*** DATA FOR THIS EXERCISE Section Begins ***
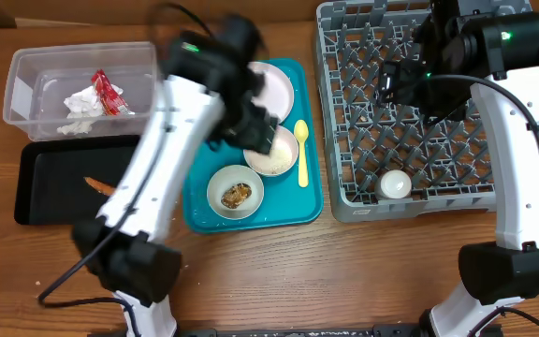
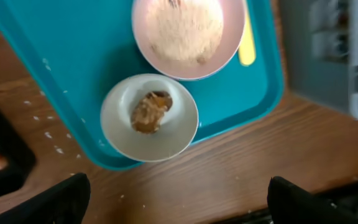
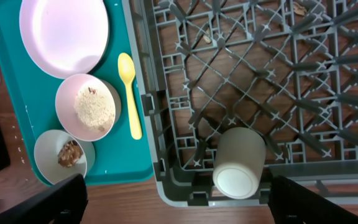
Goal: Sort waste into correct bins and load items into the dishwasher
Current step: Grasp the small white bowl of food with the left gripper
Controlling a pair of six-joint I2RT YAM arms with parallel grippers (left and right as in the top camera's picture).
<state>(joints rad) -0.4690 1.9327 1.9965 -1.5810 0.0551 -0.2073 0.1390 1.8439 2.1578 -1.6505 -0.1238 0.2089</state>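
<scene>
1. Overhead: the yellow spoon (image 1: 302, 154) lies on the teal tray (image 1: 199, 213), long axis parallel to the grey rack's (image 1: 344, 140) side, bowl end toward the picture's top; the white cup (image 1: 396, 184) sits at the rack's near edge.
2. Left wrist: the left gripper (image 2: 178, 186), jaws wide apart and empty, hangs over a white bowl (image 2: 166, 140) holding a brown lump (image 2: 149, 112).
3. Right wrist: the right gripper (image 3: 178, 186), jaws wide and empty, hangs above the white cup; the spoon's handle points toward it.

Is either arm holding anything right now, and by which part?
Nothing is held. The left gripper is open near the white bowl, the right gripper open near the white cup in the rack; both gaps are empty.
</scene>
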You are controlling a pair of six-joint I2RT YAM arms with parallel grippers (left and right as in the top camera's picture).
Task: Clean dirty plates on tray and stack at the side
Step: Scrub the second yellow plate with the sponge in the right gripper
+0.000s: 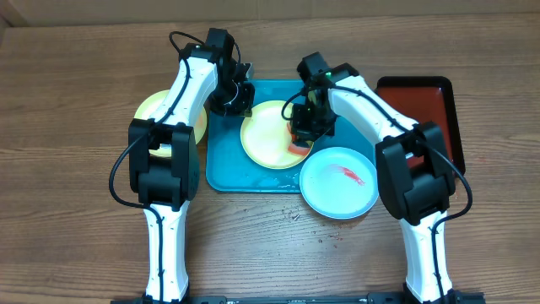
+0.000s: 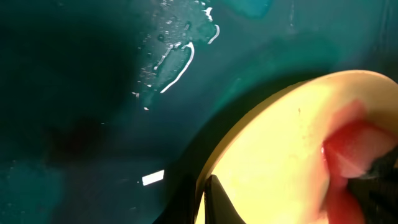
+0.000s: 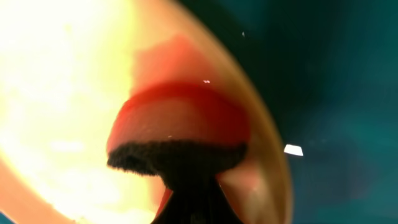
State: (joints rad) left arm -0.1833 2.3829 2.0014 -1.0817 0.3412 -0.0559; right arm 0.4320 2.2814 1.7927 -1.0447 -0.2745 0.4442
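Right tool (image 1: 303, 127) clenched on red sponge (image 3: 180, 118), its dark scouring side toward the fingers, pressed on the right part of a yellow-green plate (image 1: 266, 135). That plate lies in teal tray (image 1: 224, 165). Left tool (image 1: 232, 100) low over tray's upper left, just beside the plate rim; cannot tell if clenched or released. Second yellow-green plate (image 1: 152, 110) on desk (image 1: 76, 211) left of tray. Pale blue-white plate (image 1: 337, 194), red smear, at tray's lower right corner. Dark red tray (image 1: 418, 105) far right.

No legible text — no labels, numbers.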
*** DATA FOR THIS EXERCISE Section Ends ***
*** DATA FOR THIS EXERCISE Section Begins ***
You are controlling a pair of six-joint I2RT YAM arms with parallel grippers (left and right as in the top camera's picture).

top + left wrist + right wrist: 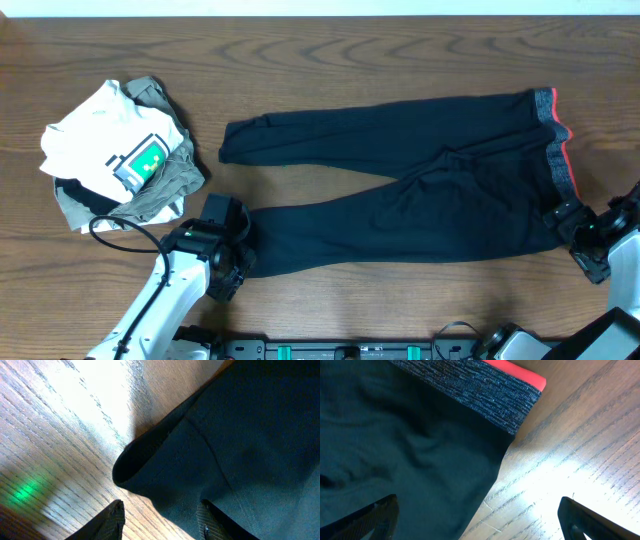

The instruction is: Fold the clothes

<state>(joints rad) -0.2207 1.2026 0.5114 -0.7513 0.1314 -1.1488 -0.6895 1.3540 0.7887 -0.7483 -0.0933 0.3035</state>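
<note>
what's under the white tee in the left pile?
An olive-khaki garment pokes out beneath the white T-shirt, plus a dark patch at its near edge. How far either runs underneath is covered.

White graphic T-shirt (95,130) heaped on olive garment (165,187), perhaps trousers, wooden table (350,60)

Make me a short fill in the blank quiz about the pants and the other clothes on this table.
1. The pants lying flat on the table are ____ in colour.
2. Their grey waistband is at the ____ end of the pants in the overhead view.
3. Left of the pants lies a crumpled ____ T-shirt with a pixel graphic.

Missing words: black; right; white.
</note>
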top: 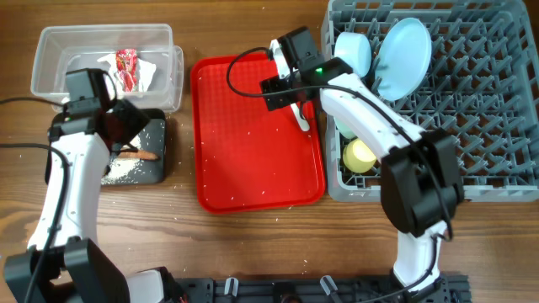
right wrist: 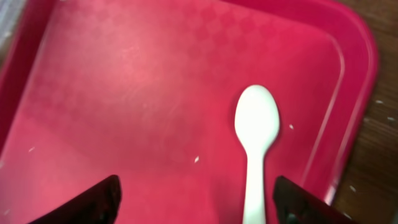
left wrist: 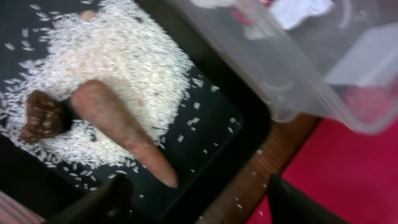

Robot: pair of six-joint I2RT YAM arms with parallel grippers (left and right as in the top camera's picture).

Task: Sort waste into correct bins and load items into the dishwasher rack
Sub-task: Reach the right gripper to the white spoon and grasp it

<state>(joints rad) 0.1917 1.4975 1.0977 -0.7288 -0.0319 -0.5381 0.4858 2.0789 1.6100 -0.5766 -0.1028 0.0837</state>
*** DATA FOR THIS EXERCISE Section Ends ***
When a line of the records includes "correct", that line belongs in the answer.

* EXPECTED OUTPUT
Goal: Sort waste into correct bins and load items into the dishwasher
Task: Sort waste into correct bins and load items into the dishwasher rack

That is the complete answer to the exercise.